DIRECTIONS:
Entries follow. Give back exactly the lines starting at the one containing "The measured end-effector" and ending at the one containing "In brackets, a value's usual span", and no other lines.

*** DATA SECTION ***

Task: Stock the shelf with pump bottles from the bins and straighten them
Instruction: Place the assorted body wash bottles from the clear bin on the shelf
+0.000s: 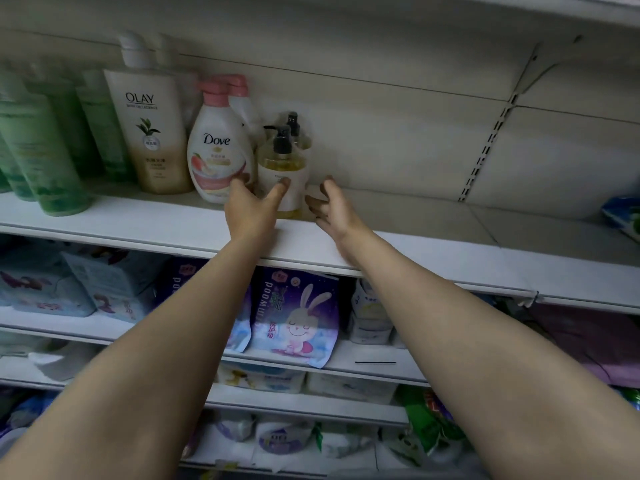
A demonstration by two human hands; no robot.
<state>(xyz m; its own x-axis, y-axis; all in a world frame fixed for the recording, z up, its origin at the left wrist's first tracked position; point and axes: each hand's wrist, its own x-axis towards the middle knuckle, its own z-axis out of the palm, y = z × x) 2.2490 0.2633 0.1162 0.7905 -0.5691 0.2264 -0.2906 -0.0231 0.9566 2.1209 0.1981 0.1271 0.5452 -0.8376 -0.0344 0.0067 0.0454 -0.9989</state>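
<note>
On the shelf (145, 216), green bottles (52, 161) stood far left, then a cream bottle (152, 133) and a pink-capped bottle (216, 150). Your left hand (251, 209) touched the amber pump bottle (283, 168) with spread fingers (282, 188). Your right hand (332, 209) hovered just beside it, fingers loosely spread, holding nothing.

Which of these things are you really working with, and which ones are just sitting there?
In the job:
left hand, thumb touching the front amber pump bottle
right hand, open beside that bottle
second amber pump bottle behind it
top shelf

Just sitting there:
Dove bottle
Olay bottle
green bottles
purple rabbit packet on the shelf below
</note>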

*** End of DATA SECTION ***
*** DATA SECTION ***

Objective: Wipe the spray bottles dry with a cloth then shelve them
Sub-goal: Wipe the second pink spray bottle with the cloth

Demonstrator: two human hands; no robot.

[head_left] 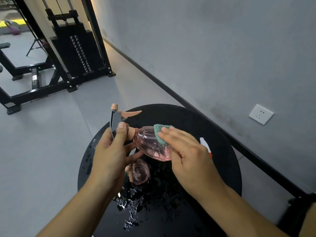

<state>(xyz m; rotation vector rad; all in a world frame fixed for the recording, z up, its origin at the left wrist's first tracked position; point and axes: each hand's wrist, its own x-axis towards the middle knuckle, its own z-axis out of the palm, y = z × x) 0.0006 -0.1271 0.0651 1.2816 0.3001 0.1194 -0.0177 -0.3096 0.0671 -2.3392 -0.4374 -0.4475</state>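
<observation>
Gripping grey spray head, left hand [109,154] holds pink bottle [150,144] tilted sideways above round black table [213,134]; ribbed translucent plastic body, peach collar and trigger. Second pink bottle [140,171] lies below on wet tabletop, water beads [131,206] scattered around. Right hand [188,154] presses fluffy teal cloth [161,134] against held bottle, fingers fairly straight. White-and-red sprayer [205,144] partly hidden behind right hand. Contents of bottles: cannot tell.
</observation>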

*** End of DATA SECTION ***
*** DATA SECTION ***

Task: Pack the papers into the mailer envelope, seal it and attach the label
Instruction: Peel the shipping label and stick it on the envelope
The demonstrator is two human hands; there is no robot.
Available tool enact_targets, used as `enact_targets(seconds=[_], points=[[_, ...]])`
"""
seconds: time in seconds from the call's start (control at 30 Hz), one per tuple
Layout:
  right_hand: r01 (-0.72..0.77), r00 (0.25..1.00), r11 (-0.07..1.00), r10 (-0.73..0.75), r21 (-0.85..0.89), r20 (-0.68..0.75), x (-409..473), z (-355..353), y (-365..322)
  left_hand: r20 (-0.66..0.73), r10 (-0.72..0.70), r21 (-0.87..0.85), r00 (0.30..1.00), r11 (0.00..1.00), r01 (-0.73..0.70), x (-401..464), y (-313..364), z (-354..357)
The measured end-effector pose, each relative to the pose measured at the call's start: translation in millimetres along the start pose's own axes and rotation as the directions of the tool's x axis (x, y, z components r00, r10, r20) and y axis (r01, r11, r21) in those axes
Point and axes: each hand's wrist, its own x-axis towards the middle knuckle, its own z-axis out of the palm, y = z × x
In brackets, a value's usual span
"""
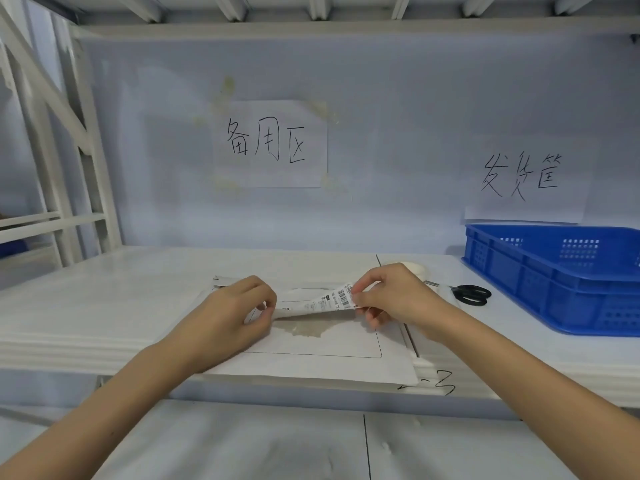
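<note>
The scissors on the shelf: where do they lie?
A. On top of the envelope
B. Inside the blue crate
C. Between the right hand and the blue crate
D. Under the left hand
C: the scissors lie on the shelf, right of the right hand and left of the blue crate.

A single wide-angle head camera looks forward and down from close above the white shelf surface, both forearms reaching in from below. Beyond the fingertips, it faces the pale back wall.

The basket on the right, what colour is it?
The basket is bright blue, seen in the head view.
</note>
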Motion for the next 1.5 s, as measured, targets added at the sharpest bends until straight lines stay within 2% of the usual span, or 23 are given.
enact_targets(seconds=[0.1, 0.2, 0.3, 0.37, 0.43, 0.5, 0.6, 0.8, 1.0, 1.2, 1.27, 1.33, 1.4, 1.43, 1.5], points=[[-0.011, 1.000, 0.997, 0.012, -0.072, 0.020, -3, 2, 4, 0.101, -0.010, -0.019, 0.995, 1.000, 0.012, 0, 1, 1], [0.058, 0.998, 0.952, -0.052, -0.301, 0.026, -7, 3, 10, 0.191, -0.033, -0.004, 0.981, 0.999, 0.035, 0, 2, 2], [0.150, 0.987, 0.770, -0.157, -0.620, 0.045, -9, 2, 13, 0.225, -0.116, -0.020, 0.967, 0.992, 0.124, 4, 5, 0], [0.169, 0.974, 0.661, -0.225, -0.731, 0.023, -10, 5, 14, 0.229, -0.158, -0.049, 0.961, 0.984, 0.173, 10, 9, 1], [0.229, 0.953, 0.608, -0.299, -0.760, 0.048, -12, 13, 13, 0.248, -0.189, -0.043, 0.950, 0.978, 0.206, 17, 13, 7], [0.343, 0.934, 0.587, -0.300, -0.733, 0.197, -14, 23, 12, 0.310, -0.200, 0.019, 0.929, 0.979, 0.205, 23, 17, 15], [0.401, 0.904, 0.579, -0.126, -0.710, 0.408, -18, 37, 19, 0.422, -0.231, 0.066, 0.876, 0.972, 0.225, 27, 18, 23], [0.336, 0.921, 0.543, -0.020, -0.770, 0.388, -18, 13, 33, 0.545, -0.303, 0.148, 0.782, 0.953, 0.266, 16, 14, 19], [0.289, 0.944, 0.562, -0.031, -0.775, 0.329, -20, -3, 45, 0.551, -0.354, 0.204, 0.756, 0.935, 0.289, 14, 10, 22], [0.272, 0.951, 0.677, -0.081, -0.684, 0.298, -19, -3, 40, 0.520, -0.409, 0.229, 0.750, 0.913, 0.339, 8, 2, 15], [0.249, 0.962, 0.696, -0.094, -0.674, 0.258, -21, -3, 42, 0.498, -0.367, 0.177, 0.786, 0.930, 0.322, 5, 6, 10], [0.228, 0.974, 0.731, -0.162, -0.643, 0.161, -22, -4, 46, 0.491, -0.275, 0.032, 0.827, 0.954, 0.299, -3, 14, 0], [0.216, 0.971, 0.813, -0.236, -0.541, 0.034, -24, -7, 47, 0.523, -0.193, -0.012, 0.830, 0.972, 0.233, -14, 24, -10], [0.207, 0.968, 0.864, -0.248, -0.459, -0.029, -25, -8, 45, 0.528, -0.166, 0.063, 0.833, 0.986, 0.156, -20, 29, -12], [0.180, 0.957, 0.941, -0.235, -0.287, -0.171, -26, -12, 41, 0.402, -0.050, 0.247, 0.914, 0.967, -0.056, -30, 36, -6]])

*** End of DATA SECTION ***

ANSWER SECTION:
The measured end-effector pose, each relative to the pose measured at the call's start: translation in millimetres along the start pose's own axes and rotation as the directions of the tool's x axis (x, y, z components r00, r10, r20) and y axis (r01, r11, r21) in those axes
Point and axes: each hand's wrist, its own x-axis towards the middle knuckle, its own z-axis out of the palm, y = z × x
In brackets, a value's usual span

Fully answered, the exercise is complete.